AIM OF THE TASK: All of the data below should be output exactly as given.

COLLECTED DATA:

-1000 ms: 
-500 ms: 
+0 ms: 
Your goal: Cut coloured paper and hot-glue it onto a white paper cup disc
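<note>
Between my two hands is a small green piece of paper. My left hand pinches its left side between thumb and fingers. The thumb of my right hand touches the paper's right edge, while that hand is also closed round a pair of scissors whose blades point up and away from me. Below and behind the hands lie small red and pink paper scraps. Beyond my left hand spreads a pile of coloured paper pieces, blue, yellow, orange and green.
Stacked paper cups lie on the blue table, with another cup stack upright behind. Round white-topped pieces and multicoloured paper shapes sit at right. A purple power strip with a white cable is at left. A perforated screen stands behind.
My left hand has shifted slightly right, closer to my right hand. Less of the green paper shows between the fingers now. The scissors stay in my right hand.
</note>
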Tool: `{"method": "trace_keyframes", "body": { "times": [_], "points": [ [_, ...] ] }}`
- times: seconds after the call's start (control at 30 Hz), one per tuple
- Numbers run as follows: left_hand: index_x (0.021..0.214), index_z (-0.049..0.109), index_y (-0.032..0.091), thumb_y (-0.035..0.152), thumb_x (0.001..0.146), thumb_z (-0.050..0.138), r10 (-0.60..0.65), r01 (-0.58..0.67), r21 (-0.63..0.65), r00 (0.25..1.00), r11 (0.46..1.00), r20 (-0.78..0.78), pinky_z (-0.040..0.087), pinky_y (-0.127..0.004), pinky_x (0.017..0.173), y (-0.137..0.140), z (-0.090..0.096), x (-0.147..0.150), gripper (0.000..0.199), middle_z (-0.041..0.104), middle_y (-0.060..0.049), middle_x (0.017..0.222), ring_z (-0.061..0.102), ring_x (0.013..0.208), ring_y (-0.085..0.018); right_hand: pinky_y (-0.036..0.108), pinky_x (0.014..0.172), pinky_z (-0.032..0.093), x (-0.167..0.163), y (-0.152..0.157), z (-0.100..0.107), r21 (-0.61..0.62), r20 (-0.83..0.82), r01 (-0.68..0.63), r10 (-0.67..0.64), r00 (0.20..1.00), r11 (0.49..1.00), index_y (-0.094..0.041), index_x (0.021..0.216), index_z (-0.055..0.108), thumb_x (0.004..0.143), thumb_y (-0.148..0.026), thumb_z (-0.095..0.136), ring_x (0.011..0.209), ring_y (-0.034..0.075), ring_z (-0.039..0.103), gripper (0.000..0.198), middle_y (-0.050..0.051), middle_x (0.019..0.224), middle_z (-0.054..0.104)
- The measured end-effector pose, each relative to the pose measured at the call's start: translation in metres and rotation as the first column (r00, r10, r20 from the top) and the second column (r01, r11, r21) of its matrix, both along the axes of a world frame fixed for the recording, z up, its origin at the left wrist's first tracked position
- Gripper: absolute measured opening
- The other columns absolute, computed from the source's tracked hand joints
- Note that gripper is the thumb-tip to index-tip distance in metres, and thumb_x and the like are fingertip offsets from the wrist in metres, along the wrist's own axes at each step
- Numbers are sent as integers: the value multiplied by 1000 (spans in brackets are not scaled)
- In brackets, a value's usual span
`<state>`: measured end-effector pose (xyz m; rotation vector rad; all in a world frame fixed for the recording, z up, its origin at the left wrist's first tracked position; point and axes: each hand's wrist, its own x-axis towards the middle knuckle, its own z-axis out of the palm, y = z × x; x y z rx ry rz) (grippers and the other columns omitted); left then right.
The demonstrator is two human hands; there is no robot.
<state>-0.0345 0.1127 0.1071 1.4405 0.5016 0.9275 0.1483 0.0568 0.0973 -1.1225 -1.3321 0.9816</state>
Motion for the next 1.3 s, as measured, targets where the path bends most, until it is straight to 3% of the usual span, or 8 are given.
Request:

FINAL ANSWER:
-1000 ms: 
-500 ms: 
+0 ms: 
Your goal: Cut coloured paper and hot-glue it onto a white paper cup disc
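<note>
Between my two hands is a small green piece of paper. My left hand pinches its left side between thumb and fingers. The thumb of my right hand touches the paper's right edge, while that hand is also closed round a pair of scissors whose blades point up and away from me. Below and behind the hands lie small red and pink paper scraps. Beyond my left hand spreads a pile of coloured paper pieces, blue, yellow, orange and green.
Stacked paper cups lie on the blue table, with another cup stack upright behind. Round white-topped pieces and multicoloured paper shapes sit at right. A purple power strip with a white cable is at left. A perforated screen stands behind.
My left hand has shifted slightly right, closer to my right hand. Less of the green paper shows between the fingers now. The scissors stay in my right hand.
</note>
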Tool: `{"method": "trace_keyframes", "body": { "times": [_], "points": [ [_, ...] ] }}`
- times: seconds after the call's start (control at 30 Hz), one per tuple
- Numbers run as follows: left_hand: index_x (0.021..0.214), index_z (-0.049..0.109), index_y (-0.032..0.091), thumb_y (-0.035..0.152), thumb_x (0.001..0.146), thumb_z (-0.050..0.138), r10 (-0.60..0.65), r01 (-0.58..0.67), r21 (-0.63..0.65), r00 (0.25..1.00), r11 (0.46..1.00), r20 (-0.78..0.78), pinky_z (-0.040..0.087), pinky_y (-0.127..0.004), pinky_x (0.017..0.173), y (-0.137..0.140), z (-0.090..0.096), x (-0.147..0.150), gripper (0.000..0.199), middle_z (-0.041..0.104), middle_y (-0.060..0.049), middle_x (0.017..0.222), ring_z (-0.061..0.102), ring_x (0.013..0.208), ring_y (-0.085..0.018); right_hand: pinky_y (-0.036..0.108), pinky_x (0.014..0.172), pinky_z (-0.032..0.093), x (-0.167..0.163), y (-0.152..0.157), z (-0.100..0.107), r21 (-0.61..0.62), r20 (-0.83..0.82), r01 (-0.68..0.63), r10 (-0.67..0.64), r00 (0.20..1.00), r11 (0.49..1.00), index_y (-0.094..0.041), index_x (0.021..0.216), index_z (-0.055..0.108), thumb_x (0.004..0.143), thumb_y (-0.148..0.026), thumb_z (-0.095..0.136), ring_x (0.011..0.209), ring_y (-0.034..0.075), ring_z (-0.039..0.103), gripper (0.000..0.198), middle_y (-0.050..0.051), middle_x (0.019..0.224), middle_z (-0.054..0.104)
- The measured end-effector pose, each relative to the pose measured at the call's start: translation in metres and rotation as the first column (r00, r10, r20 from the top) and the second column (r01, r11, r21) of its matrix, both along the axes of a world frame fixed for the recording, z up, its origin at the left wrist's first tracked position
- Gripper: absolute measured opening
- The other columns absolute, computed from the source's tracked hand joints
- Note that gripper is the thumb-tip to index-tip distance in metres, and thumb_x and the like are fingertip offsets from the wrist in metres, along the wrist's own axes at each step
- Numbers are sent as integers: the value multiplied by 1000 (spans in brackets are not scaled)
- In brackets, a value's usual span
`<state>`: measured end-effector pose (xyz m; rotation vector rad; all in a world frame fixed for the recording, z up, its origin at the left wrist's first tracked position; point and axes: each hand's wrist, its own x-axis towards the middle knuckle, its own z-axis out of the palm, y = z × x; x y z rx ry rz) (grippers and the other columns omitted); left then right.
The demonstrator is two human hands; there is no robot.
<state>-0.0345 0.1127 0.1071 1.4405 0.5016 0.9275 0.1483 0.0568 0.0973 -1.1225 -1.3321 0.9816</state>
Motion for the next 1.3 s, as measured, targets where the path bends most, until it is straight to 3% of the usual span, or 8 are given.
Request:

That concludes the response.